**INSTRUCTIONS TO FOLLOW**
From the line holding "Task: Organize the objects" to the final line below, restate each line word for word and add nothing.

**DATASET EXTRACT**
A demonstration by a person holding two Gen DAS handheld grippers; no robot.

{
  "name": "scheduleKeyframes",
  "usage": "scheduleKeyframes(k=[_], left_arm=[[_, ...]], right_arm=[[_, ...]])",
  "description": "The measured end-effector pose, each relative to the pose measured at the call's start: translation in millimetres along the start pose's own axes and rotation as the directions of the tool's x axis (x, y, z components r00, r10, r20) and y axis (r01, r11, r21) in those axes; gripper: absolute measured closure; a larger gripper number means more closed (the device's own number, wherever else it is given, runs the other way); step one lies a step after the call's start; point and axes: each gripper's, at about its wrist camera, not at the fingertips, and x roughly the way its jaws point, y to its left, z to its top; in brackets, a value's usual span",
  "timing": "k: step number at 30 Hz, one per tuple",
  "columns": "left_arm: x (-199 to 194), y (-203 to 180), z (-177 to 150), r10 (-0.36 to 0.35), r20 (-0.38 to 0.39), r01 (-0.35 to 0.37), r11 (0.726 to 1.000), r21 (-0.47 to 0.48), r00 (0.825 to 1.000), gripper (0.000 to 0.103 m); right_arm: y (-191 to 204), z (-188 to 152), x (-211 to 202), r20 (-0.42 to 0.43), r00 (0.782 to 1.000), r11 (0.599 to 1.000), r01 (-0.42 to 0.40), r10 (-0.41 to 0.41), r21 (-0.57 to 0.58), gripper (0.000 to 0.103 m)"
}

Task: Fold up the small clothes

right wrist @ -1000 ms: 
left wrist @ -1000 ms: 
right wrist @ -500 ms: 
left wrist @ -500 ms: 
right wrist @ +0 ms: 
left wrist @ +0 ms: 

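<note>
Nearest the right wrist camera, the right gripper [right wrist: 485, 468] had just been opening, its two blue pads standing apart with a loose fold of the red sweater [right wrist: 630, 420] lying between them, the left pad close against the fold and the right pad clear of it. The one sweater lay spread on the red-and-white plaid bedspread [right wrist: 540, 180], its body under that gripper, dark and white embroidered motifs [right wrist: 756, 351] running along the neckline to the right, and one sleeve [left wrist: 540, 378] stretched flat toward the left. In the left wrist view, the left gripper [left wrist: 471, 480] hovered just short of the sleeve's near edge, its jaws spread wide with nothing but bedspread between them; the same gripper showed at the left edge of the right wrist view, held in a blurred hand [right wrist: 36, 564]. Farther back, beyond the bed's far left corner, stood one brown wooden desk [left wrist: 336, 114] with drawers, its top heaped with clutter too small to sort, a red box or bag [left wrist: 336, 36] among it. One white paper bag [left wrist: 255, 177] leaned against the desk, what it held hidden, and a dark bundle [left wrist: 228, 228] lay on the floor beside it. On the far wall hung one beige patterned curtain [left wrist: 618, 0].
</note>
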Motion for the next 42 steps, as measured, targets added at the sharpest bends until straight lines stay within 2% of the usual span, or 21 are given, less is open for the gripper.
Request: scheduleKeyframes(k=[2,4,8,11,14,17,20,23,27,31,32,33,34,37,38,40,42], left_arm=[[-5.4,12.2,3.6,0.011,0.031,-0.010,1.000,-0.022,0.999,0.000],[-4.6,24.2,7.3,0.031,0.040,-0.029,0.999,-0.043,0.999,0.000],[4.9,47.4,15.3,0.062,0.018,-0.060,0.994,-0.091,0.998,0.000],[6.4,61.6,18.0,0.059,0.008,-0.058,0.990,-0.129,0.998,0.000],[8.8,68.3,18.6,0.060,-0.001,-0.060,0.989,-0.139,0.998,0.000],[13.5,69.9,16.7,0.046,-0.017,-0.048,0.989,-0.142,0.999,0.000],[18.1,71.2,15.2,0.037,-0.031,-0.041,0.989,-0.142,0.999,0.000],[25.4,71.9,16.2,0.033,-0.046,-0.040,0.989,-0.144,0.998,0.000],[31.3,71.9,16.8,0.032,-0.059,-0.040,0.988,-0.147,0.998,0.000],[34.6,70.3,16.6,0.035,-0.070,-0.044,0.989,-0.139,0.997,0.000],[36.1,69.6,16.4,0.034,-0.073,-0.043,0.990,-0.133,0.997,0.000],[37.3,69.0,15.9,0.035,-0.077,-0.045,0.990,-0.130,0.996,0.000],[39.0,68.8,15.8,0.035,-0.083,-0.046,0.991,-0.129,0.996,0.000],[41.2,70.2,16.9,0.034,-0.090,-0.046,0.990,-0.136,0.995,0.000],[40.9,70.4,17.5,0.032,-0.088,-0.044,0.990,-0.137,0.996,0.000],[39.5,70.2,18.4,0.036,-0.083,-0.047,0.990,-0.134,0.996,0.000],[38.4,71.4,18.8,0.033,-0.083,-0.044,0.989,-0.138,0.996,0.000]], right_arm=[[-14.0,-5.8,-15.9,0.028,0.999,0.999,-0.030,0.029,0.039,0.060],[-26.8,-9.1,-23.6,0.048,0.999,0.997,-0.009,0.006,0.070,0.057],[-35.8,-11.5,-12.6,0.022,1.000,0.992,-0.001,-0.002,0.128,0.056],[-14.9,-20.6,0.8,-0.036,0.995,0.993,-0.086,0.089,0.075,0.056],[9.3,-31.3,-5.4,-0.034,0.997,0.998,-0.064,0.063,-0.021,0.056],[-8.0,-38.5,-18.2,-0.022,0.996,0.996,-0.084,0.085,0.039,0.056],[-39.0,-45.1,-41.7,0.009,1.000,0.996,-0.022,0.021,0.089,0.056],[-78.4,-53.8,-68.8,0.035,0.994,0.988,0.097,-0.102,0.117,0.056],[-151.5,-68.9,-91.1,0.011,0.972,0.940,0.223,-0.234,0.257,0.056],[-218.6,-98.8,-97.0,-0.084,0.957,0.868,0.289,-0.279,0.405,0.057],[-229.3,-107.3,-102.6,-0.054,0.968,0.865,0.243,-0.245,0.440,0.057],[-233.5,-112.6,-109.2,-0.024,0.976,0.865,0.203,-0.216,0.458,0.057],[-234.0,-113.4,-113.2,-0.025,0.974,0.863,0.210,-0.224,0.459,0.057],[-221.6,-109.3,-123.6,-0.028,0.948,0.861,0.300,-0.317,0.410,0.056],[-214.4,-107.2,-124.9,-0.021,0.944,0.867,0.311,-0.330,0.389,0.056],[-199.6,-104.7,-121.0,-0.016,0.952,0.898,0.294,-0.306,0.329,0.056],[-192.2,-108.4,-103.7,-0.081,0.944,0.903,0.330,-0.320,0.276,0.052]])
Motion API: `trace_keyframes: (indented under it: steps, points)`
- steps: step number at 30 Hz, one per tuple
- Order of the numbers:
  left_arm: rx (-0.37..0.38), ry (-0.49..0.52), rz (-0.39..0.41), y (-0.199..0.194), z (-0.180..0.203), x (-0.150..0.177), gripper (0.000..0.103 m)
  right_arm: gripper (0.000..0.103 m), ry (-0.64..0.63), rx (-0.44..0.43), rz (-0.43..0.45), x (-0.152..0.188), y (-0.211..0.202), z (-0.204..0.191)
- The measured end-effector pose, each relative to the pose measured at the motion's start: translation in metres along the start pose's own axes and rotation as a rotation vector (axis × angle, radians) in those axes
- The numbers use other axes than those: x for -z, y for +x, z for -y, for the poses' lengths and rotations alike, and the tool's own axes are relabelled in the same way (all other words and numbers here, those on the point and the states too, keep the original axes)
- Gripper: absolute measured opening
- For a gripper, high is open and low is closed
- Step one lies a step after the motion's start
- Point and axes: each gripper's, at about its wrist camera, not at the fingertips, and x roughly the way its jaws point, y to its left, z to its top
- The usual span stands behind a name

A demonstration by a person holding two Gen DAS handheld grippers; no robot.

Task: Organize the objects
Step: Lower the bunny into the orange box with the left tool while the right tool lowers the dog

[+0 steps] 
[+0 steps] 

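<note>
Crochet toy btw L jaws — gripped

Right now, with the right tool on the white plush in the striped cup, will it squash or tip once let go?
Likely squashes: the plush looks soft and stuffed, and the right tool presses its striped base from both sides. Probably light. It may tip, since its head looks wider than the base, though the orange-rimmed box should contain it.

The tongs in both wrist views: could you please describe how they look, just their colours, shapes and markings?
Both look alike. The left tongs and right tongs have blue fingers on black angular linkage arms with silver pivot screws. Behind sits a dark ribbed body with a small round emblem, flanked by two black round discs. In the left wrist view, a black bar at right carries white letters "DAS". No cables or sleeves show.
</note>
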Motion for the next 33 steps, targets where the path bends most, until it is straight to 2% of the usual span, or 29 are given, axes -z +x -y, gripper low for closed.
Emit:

**SOLVED EXERCISE**
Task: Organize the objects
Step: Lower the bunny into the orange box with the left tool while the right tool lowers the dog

[+0 steps] 
[+0 steps] 

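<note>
Crochet toy btw L jaws — gripped

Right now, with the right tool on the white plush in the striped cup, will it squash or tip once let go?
Likely squashes: the plush looks soft and stuffed, and the right tool presses its striped base from both sides. Probably light. It may tip, since its head looks wider than the base, though the orange-rimmed box should contain it.

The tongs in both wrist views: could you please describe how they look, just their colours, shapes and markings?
Both look alike. The left tongs and right tongs have blue fingers on black angular linkage arms with silver pivot screws. Behind sits a dark ribbed body with a small round emblem, flanked by two black round discs. In the left wrist view, a black bar at right carries white letters "DAS". No cables or sleeves show.
</note>
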Motion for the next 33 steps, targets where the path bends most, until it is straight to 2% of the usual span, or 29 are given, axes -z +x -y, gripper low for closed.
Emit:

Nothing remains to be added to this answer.